I didn't like who I was when I met him. I preferred his ideal of "the right woman." I shelved my baggage. I pretended to be more mature than my 19 years of neglect and abuse. I put my needs aside and focused on making him happy.
I wouldn't talk about my personal life with anyone. No one knew that his paranoia and insecurities kept me from seeing friends, or even keeping in touch with them.
I brushed off his constant negativity, his judgmental ways, his resentments.
We decided to have a kid a few years ago... before this change nothing had challenged his ability to cope in such a dramatic way. I quickly learned how poorly he adapts, how quickly he looses his temper, how much he relies on substances to keep "under control."
It was about a year ago when he first laid his hands on me. I didn't see it coming. He viewed my actions as threatening to our toddler, he got in my face and when I tried to push him away he grabbed me and pinned me down in to a chair... screaming in my face to "calm the fuck down".
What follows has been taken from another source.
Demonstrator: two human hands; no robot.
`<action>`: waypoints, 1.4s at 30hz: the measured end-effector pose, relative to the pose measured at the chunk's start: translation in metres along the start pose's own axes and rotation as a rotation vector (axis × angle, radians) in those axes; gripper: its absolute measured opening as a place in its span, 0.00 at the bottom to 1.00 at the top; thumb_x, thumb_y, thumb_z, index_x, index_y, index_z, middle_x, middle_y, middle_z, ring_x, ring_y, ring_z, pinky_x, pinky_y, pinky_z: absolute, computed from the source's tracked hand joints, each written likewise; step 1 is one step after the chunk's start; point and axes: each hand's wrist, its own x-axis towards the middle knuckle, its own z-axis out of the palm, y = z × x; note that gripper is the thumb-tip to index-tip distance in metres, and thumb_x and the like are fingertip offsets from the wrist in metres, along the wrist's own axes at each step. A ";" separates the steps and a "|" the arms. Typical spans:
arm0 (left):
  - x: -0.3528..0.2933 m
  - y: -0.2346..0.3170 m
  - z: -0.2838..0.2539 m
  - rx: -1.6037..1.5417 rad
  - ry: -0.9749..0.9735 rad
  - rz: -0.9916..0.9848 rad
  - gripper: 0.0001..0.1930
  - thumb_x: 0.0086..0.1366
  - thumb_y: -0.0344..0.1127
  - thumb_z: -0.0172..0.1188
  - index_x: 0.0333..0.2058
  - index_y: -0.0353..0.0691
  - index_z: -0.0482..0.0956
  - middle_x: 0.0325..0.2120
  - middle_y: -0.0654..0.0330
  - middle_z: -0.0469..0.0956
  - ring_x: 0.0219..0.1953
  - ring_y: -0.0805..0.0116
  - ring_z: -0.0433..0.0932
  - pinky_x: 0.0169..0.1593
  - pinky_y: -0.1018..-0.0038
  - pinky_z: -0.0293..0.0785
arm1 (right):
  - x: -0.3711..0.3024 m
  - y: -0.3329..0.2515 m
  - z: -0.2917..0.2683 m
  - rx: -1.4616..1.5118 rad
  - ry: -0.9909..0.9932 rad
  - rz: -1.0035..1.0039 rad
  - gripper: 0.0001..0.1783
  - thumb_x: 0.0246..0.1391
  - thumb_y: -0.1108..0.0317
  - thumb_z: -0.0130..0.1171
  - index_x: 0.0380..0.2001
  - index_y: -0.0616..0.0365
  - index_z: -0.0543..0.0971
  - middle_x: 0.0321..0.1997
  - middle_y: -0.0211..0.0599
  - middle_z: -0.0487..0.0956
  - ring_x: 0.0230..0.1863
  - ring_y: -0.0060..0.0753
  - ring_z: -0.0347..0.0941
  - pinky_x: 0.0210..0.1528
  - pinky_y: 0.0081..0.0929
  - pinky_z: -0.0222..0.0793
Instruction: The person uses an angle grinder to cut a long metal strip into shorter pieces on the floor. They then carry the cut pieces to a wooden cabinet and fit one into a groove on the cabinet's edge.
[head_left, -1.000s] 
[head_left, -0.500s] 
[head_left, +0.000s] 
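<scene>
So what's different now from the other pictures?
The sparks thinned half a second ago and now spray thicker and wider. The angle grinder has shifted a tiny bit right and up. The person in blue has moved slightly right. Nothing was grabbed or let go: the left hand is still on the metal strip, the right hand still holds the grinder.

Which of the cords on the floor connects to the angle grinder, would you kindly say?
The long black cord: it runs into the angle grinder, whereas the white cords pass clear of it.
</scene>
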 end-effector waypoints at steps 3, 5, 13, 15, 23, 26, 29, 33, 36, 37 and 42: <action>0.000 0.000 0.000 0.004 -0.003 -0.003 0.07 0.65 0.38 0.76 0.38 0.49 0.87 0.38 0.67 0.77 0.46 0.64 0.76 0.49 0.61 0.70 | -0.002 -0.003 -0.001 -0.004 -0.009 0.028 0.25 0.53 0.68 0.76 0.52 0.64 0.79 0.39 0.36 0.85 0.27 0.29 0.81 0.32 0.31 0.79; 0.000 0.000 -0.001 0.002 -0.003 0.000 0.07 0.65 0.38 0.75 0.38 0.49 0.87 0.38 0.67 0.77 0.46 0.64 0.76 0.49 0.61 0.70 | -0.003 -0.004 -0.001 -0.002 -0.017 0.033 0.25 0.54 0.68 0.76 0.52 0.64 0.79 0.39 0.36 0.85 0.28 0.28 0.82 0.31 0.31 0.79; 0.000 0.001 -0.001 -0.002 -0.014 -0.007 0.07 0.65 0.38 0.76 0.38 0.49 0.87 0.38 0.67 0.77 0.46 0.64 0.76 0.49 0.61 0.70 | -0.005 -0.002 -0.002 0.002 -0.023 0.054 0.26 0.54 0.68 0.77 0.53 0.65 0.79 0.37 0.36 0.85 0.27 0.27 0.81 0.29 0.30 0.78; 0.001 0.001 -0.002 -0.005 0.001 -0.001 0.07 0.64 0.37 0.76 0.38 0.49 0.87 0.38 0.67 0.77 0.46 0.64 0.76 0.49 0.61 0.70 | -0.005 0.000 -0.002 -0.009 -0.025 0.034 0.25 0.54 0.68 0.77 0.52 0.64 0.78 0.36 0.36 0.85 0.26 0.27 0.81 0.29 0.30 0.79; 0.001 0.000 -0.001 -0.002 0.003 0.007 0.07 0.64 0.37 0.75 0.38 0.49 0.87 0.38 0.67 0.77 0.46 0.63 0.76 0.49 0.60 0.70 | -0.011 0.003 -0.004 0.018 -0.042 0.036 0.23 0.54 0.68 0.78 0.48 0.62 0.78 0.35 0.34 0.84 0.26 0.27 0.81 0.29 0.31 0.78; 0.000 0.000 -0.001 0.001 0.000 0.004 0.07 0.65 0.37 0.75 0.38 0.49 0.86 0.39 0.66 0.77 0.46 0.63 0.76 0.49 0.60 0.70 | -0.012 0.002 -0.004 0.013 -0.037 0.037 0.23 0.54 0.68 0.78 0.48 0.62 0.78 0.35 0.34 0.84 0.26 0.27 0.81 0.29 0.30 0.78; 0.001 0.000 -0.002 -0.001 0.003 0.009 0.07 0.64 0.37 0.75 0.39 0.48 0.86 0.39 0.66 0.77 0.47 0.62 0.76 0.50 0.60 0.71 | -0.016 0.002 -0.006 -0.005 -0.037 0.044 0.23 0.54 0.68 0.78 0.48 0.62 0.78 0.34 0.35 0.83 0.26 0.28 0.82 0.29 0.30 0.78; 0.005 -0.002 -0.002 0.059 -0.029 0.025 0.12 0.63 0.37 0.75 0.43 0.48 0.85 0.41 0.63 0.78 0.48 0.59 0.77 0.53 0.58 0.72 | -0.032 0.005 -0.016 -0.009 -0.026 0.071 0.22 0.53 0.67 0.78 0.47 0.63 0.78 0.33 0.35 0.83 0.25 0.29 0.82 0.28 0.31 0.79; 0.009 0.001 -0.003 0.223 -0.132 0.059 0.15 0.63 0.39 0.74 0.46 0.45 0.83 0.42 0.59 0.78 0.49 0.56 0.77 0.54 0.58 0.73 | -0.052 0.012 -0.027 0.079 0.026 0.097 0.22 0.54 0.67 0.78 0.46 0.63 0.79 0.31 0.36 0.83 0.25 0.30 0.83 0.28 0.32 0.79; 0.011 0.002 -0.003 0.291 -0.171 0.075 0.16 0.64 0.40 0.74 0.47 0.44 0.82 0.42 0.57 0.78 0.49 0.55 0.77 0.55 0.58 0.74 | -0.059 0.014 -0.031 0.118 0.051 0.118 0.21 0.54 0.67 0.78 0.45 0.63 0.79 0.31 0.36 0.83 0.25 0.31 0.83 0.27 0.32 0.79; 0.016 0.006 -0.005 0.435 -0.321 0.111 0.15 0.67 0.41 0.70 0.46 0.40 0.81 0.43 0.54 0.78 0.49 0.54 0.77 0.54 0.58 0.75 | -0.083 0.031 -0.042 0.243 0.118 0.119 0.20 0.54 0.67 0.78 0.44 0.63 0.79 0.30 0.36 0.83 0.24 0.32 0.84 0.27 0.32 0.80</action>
I know that he over reacted, I didn't deserve that treatment from him... I lost so much trust that day. A year later, a similar event would lead him to corner me in the dark bedroom and scream in my face. He grabbed my arm so hard that he left bruises and cut me with his nails.
As I heal through therapy, though police reports and standing up for the girl who was hurt her whole life... as I get better, he gets worse. He does not want me to heal. My healing means that he is losing control over the damaged woman he married. According to him, the issues I'm finally able to confront are making his life worse.
I finally let it sink in that I have never had a healthy relationship. I've never been close to anyone that didn't hurt me...
I realized that I have to get out. Dead or alive.
I've started to organize my life, get my stuff together, heading for the back door... I put my few valuables in to a safe deposit box, items are stashed at work... just the other day I secured a place to go. A few more details and I will no longer be living here.
To escape this cage, this life that is so toxic and bad for me, I first had to separate myself from the things I care about. The items I'm afraid of losing if I have to leave in a hurry. My comfort items and securities. In a way I guess I'm learning how to cope without them...
I'm scared, but at the same time so very excited.